Der Rechtsstreit bot dem damals zuständigen 12. Senat Veranlassung, dem Großen Senat des Bundessozialgerichts (BSG) die Frage vorzulegen, ob einer Witwe die Abfindung des Rentenanspruchs nur bei der ersten Wiederheirat oder auch bei jeder folgenden Eheschließung zu gewähren ist. Mit Beschluß vom 21. Juli 1977 - GS 1/76 und GS 2/76 - hat der Große Senat entschieden, daß die Abfindung des Rentenanspruchs nur bei der ersten Wiederheirat zu gewähren ist. Auf die Gründe dieses den Beteiligten zugestellten Beschlusses wird verwiesen.

II

Die zulässige Revision der Beklagten ist begründet.

Nach § 1302 Abs 1 RVO ist einer Witwe, die wieder heiratet, als Abfindung das 5-fache des Jahresbetrages der bisher bezogenen Rente zu zahlen. Der Große Senat des BSG hat in dieser Sache entschieden, daß einer Witwe eine Abfindung des Rentenanspruchs nur bei der ersten Wiederheirat nach dem Tode des versicherten Ehemannes zu gewähren ist.

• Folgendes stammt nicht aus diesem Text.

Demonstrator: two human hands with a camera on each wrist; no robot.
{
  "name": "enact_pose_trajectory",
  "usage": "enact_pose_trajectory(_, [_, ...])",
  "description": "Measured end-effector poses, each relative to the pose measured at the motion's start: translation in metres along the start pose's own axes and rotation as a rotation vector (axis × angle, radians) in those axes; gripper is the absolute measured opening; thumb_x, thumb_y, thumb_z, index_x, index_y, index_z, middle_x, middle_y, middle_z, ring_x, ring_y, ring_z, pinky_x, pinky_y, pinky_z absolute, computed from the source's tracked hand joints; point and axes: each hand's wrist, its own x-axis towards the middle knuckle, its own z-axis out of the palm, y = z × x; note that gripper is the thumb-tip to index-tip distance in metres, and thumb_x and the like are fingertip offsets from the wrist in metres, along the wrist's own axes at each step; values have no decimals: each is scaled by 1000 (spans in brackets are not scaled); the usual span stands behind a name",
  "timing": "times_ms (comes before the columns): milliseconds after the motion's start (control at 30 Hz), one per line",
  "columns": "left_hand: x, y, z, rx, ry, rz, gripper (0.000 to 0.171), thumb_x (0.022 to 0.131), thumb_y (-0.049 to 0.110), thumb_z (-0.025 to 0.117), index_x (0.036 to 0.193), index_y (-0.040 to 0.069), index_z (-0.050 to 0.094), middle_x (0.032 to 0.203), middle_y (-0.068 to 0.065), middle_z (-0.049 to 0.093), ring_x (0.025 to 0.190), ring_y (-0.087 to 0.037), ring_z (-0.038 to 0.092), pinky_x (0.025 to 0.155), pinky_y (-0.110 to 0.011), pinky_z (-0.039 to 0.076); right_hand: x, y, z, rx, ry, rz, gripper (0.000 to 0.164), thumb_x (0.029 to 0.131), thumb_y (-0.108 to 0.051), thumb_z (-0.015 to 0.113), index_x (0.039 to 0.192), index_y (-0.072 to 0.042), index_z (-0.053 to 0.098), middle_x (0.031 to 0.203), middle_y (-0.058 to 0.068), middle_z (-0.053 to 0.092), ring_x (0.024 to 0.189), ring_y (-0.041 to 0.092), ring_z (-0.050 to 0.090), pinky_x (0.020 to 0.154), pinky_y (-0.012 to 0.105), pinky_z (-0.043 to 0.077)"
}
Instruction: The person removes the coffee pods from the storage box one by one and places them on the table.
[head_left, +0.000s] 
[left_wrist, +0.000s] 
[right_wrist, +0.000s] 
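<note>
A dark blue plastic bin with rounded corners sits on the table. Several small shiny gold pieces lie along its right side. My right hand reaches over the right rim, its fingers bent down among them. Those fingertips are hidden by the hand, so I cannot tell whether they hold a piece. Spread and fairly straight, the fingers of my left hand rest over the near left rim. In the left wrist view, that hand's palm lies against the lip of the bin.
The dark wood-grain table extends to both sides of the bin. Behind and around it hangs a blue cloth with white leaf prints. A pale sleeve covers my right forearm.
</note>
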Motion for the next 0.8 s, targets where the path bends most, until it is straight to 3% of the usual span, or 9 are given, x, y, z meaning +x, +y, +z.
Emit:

Daraus ergibt sich, daß es für die Witwenrentenabfindung nur darauf ankommt, ob es sich um die erste Wiederheirat nach dem Tode des Versicherten oder um eine weitere Wiederheirat handelt. Bei der Klägerin handelte es sich aber um die zweite Wiederheirat, denn auf der ersten Wiederheirat beruhte die aufgehobene zweite Ehe. Für die Anwendung des § 1302 RVO bei Eingehung einer dritten Ehe ist es ohne Bedeutung, ob die zweite Ehe durch eine Aufhebungsklage oder durch eine Scheidungsklage aufgelöst worden ist und ob anläßlich der ersten Wiederheirat eine Abfindung gezahlt worden ist oder nicht. Die Aufhebung löst die Ehe, ebenso wie die Scheidung, nur mit Wirkung für die Zukunft auf (§ 29 EheG), ihre Wirkungen sind den Wirkungen der Scheidung gleichgestellt (§ 37 EheG). In beiden Fällen ist bei Eingehung der zweiten Ehe zunächst davon ausgegangen worden, daß diese Ehe Bestand haben würde; in beiden Fällen hat sich diese Erwartung nicht erfüllt. In beiden Fällen hat daher auch der Gesetzgeber das Wiederaufleben der Witwenrente nach dem ersten Ehemann angeordnet. Die Abfindung dieser wiederaufgelebten Witwenrente bei Eingehung einer dritten Ehe kann in keinem Zusammenhang mit der Frage gebracht werden, ob die Gründe für die Auflösung der zweiten Ehe bereits zur Zeit der Schließung der Ehe vorgelegen haben oder ob sie erst danach im Laufe der zweiten Ehe eingetreten sind.

Da die Klägerin somit keinen Anspruch auf eine Witwenrentenabfindung hat, mußte das Urteil des LSG aufgehoben und die Berufung der Klägerin gegen das Urteil des SG zurückgewiesen werden.

Die Kostenentscheidung beruht auf § 193 Sozialgerichtsgesetz.